Segment Open

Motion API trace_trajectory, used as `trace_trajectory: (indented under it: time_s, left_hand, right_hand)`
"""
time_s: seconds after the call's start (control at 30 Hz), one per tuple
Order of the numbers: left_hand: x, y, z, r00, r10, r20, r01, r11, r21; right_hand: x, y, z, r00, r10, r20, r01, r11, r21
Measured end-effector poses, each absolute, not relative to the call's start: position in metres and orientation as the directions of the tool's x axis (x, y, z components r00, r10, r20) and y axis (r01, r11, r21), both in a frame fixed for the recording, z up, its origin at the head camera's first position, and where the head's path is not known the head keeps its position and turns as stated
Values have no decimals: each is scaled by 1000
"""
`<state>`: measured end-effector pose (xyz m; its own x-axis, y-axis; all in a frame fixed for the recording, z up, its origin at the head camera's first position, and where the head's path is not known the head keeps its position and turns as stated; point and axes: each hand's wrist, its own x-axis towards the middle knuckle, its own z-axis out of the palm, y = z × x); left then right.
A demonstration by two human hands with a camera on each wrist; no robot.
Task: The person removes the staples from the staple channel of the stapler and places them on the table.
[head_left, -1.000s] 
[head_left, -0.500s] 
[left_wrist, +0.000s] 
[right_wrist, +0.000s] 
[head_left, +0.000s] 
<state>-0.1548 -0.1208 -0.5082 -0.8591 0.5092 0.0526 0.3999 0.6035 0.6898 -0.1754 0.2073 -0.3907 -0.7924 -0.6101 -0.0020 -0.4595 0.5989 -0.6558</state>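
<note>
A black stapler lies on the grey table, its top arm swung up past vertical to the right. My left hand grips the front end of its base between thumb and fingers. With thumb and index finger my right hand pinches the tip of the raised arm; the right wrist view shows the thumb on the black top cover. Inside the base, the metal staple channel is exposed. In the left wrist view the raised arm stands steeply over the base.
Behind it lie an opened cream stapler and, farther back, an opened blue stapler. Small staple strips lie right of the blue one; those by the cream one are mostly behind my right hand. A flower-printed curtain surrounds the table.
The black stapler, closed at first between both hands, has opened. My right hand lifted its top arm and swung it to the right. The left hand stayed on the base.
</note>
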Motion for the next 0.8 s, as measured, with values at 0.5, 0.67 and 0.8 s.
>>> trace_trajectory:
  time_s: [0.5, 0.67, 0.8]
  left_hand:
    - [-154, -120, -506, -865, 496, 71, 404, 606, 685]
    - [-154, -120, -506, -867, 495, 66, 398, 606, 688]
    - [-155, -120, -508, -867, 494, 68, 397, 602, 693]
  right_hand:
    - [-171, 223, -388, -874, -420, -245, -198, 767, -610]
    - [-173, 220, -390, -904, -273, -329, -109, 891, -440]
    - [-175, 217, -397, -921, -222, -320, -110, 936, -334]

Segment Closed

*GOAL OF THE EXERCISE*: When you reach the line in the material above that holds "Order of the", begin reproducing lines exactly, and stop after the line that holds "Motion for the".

*SOLVED PROBLEM*:
Order of the numbers: left_hand: x, y, z, r00, r10, r20, r01, r11, r21; right_hand: x, y, z, r00, r10, r20, r01, r11, r21
Measured end-effector poses, each absolute, not relative to the call's start: position in metres and orientation as the directions of the tool's x axis (x, y, z components r00, r10, r20) and y axis (r01, r11, r21), both in a frame fixed for the recording, z up, its origin at the head camera's first position, and where the head's path is not known the head keeps its position and turns as stated
Values have no decimals: each is scaled by 1000
"""
`<state>`: measured end-effector pose (xyz m; its own x-axis, y-axis; all in a frame fixed for the recording, z up, its origin at the head camera's first position, and where the head's path is not known the head keeps its position and turns as stated; point and axes: each hand's wrist, its own x-axis towards the middle knuckle, its own z-axis out of the palm, y = z × x); left then right.
A demonstration by two human hands with a camera on each wrist; no robot.
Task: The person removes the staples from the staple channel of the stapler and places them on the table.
[head_left, -1.000s] 
[head_left, -0.500s] 
[left_wrist, +0.000s] 
[right_wrist, +0.000s] 
[head_left, +0.000s] 
<state>-0.1548 -0.1208 -0.5082 -0.8591 0.5092 0.0526 0.3999 0.6035 0.6898 -0.1754 0.2073 -0.3907 -0.7924 -0.6101 -0.0020 -0.4595 0.5989 -0.6558</state>
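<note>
A black stapler lies on the grey table, its top arm swung up past vertical to the right. My left hand grips the front end of its base between thumb and fingers. With thumb and index finger my right hand pinches the tip of the raised arm; the right wrist view shows the thumb on the black top cover. Inside the base, the metal staple channel is exposed. In the left wrist view the raised arm stands steeply over the base.
Behind it lie an opened cream stapler and, farther back, an opened blue stapler. Small staple strips lie right of the blue one; those by the cream one are mostly behind my right hand. A flower-printed curtain surrounds the table.
The black stapler, closed at first between both hands, has opened. My right hand lifted its top arm and swung it to the right. The left hand stayed on the base.
</note>
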Motion for the next 0.8 s, as measured, with values at 0.5, 0.67 and 0.8 s.

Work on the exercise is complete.